• **ABOUT THIS TASK**: Where the listing below has a line with "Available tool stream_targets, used", write out exactly that line and every line after it, stopping after the line with "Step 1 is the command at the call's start".

• **DATASET SECTION**:
════════════════
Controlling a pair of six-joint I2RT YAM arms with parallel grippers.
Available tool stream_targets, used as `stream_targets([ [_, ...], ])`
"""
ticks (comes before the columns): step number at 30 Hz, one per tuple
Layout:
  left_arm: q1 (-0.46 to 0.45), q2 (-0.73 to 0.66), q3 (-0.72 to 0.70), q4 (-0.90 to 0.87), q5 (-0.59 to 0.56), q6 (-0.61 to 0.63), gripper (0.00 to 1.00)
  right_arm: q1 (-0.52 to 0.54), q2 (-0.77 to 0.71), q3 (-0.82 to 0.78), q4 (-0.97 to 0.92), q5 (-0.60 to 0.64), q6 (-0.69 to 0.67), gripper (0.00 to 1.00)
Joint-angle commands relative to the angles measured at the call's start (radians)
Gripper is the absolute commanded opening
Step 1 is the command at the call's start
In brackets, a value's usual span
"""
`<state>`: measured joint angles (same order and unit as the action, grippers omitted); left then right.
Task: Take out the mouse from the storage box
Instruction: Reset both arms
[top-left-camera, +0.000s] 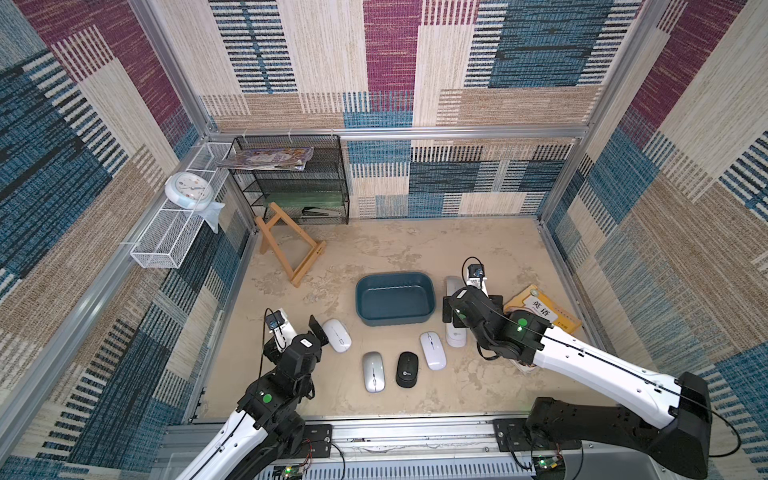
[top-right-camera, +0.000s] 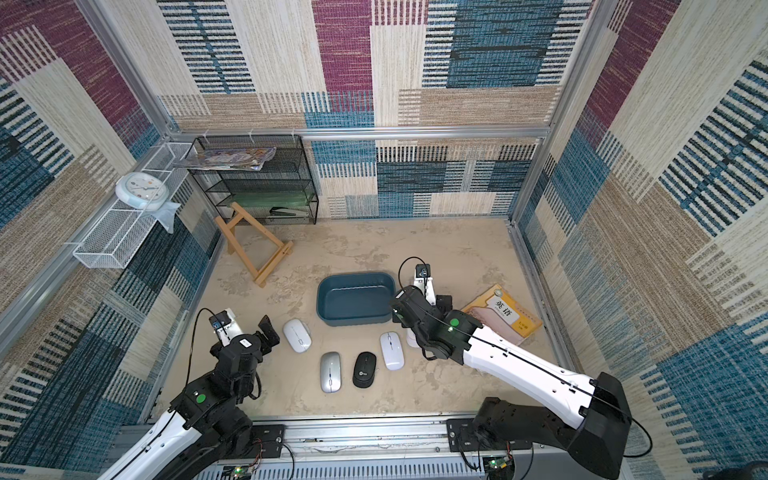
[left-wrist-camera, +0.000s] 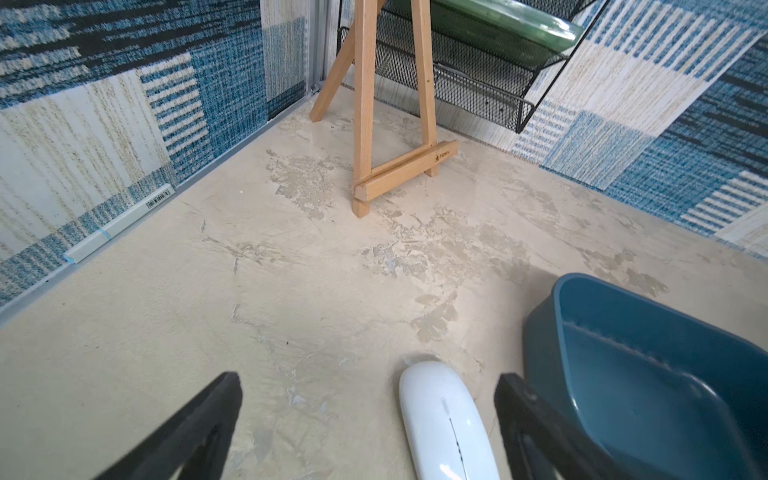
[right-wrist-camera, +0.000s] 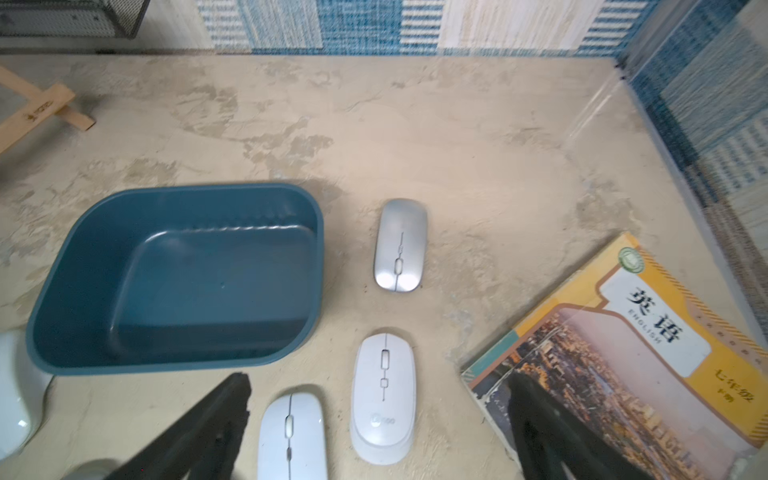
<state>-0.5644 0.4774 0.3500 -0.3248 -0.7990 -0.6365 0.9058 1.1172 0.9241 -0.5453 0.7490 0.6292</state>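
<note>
right end effector is spread wide, white mouse between its jaws beside storage box.

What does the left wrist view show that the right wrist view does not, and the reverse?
Only the left wrist: a green thing in the black mesh rack, and a labelled white strip along the wall. Only the right wrist: a silver mouse, a white mouse with a logo, an English textbook. Both: the storage box, seen empty, and the wooden easel.
</note>
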Motion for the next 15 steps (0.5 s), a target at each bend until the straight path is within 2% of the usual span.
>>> stream_targets([
  [1,0.001,0.028,-0.034,0.216,-0.085,0.111,0.99,-0.01,-0.049,-0.055,0.123,0.144,-0.069,0.99],
  [5,0.003,0.12,-0.005,0.327,-0.182,0.19,0.99,-0.023,-0.147,-0.203,0.38,0.222,-0.228,0.99],
  [9,0.031,0.255,0.026,0.519,-0.236,0.367,0.99,-0.067,-0.199,-0.285,0.514,0.263,-0.345,0.99],
  [11,0.087,0.324,0.052,0.556,-0.204,0.397,0.99,-0.102,-0.212,-0.31,0.564,0.269,-0.396,0.99],
  [15,0.24,0.455,0.097,0.565,-0.087,0.375,0.99,-0.22,-0.206,-0.322,0.61,0.191,-0.454,0.99],
])
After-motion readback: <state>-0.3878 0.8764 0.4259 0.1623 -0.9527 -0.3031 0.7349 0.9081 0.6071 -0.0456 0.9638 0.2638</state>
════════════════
• **EXERCISE RESULT**:
Available tool stream_targets, used as `stream_targets([ [_, ...], ])`
"""
ticks (comes before the columns): step number at 30 Hz, one per tuple
Layout:
  left_arm: q1 (-0.46 to 0.45), q2 (-0.73 to 0.66), q3 (-0.72 to 0.70), q4 (-0.90 to 0.87), q5 (-0.59 to 0.56), q6 (-0.61 to 0.63), gripper (0.00 to 1.00)
  right_arm: q1 (-0.52 to 0.54), q2 (-0.77 to 0.71), q3 (-0.82 to 0.78), q4 (-0.97 to 0.92), q5 (-0.60 to 0.64), q6 (-0.69 to 0.67), gripper (0.00 to 1.00)
Joint-angle commands relative to the angles measured at the call's start (radians)
Gripper is the absolute commanded opening
Step 1 is the command at the call's start

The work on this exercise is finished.